Dataset extract:
- Opening Delimiter -

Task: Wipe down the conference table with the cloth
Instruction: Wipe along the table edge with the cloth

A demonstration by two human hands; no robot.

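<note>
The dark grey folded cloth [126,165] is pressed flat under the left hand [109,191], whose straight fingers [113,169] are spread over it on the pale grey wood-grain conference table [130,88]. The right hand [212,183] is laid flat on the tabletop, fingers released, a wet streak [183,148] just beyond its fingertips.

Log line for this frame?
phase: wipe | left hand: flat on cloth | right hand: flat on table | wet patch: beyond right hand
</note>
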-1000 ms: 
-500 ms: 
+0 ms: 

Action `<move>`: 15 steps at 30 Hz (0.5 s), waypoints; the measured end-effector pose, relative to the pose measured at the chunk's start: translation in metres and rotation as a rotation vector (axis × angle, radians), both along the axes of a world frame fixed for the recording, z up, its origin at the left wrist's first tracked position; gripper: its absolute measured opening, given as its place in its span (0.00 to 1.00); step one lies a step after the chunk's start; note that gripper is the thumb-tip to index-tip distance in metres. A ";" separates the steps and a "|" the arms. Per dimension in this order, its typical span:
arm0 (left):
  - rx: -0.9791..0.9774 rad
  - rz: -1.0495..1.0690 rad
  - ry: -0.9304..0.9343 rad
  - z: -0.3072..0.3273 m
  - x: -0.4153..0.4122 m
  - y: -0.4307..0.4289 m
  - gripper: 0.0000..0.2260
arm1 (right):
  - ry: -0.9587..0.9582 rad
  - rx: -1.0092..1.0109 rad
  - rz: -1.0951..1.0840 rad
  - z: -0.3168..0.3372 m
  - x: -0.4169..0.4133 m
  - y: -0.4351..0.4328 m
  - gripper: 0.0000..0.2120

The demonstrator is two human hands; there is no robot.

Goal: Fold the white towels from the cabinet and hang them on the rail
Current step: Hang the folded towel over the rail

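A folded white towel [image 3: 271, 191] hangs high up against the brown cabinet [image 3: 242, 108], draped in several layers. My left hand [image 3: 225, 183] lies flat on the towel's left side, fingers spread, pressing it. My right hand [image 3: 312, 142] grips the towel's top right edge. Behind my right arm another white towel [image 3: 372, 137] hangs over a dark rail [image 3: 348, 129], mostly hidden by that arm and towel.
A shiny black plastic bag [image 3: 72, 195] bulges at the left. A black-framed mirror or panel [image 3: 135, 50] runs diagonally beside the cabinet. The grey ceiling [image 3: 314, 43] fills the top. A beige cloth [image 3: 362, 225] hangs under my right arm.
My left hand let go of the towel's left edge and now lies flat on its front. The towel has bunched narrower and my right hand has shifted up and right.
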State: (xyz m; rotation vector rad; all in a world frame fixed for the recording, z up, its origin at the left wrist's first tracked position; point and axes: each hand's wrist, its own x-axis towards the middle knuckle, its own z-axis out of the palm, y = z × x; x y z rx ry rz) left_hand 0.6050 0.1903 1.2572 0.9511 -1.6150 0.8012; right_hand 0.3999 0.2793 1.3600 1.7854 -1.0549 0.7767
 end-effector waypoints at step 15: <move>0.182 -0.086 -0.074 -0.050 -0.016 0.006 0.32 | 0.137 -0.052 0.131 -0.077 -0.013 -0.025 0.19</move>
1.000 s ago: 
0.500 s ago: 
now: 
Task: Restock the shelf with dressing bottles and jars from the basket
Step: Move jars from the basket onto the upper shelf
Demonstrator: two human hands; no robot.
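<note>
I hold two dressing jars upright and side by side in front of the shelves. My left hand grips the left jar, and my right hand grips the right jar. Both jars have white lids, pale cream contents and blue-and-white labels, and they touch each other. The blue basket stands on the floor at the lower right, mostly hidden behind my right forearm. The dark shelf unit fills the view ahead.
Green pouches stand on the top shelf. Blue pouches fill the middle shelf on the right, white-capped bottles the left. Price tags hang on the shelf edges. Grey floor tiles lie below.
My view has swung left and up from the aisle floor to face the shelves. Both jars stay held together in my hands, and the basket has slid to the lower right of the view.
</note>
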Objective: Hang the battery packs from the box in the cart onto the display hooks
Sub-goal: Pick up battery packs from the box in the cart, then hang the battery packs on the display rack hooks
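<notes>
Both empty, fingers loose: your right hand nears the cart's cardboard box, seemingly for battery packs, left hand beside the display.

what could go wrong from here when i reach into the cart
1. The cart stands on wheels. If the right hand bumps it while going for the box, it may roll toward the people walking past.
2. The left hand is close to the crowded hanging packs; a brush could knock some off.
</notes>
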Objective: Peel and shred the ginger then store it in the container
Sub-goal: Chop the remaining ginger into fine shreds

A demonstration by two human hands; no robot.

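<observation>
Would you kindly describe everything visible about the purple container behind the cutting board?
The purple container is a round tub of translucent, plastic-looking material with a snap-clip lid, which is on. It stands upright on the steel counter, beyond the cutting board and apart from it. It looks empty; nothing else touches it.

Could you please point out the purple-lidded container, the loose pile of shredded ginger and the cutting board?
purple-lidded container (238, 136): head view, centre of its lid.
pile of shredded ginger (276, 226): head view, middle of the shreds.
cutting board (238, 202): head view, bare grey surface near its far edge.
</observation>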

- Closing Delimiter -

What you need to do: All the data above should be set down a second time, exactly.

Result:
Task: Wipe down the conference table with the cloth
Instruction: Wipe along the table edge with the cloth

A demonstration by two human hands; no robot.

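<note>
The dark grey folded cloth [126,165] is pressed flat under the left hand [109,191], whose straight fingers [113,169] are spread over it on the pale grey wood-grain conference table [130,88]. The right hand [212,183] is laid flat on the tabletop, fingers released, a wet streak [183,148] just beyond its fingertips.

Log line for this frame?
phase: wipe | left hand: flat on cloth | right hand: flat on table | wet patch: beyond right hand
</note>
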-1000 ms: 
-500 ms: 
+0 ms: 

Action `<move>`: 15 steps at 30 Hz (0.5 s), waypoints; the measured end-effector pose, relative to the pose measured at the chunk's start: translation in metres and rotation as a rotation vector (axis × angle, radians), both along the axes of a world frame fixed for the recording, z up, its origin at the left wrist's first tracked position; gripper: its absolute measured opening, given as its place in its span (0.00 to 1.00); step one lies a step after the chunk's start; note that gripper is the thumb-tip to index-tip distance in metres. A ";" separates the steps and a "|" the arms. Per dimension in this order, its typical span:
arm0 (left):
  - rx: -0.9791..0.9774 rad
  - rz: -1.0495..1.0690 rad
  - ry: -0.9304..0.9343 rad
  - z: -0.3072..0.3273 m
  - x: -0.4153..0.4122 m
  - y: -0.4307..0.4289 m
  - gripper: 0.0000..0.2260
arm1 (right):
  - ry: -0.9587..0.9582 rad
  - rx: -1.0092..1.0109 rad
  - rz: -1.0951..1.0840 rad
  - z: -0.3168..0.3372 m
  - x: -0.4169..0.4133 m
  - y: -0.4351..0.4328 m
  - gripper: 0.0000..0.2120

The demonstrator is two human hands; there is no robot.

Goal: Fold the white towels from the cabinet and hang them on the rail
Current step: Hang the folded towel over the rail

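A folded white towel [image 3: 271, 191] hangs high up against the brown cabinet [image 3: 242, 108], draped in several layers. My left hand [image 3: 225, 183] lies flat on the towel's left side, fingers spread, pressing it. My right hand [image 3: 312, 142] grips the towel's top right edge. Behind my right arm another white towel [image 3: 372, 137] hangs over a dark rail [image 3: 348, 129], mostly hidden by that arm and towel.
A shiny black plastic bag [image 3: 72, 195] bulges at the left. A black-framed mirror or panel [image 3: 135, 50] runs diagonally beside the cabinet. The grey ceiling [image 3: 314, 43] fills the top. A beige cloth [image 3: 362, 225] hangs under my right arm.
My left hand let go of the towel's left edge and now lies flat on its front. The towel has bunched narrower and my right hand has shifted up and right.
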State: (xyz m; rotation vector rad; all in a world frame fixed for the recording, z up, its origin at the left wrist's first tracked position; point and axes: each hand's wrist, its own x-axis towards the middle knuckle, its own z-axis out of the palm, y = z × x; x y z rx ry rz) left_hand 0.6050 0.1903 1.2572 0.9511 -1.6150 0.8012; right_hand 0.3999 0.2793 1.3600 1.7854 -1.0549 0.7767
 end-effector waypoints at step 15: <move>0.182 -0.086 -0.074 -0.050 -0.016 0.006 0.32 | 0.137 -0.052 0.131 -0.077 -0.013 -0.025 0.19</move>
1.000 s ago: 
0.500 s ago: 
now: 
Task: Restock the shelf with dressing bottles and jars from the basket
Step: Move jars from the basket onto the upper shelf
Demonstrator: two human hands; no robot.
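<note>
I hold two dressing jars upright and side by side in front of the shelves. My left hand grips the left jar, and my right hand grips the right jar. Both jars have white lids, pale cream contents and blue-and-white labels, and they touch each other. The blue basket stands on the floor at the lower right, mostly hidden behind my right forearm. The dark shelf unit fills the view ahead.
Green pouches stand on the top shelf. Blue pouches fill the middle shelf on the right, white-capped bottles the left. Price tags hang on the shelf edges. Grey floor tiles lie below.
My view has swung left and up from the aisle floor to face the shelves. Both jars stay held together in my hands, and the basket has slid to the lower right of the view.
</note>
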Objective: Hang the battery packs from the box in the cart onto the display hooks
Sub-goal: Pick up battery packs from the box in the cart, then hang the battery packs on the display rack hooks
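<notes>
Both empty, fingers loose: your right hand nears the cart's cardboard box, seemingly for battery packs, left hand beside the display.

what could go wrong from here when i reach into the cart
1. The cart stands on wheels. If the right hand bumps it while going for the box, it may roll toward the people walking past.
2. The left hand is close to the crowded hanging packs; a brush could knock some off.
</notes>
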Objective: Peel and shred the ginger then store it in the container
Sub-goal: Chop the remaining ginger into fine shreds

A demonstration by two human hands; no robot.

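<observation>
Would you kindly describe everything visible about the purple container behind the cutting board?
The purple container is a round tub of translucent, plastic-looking material with a snap-clip lid, which is on. It stands upright on the steel counter, beyond the cutting board and apart from it. It looks empty; nothing else touches it.

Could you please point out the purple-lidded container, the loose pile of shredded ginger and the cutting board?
purple-lidded container (238, 136): head view, centre of its lid.
pile of shredded ginger (276, 226): head view, middle of the shreds.
cutting board (238, 202): head view, bare grey surface near its far edge.
</observation>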

Now the exercise is finished.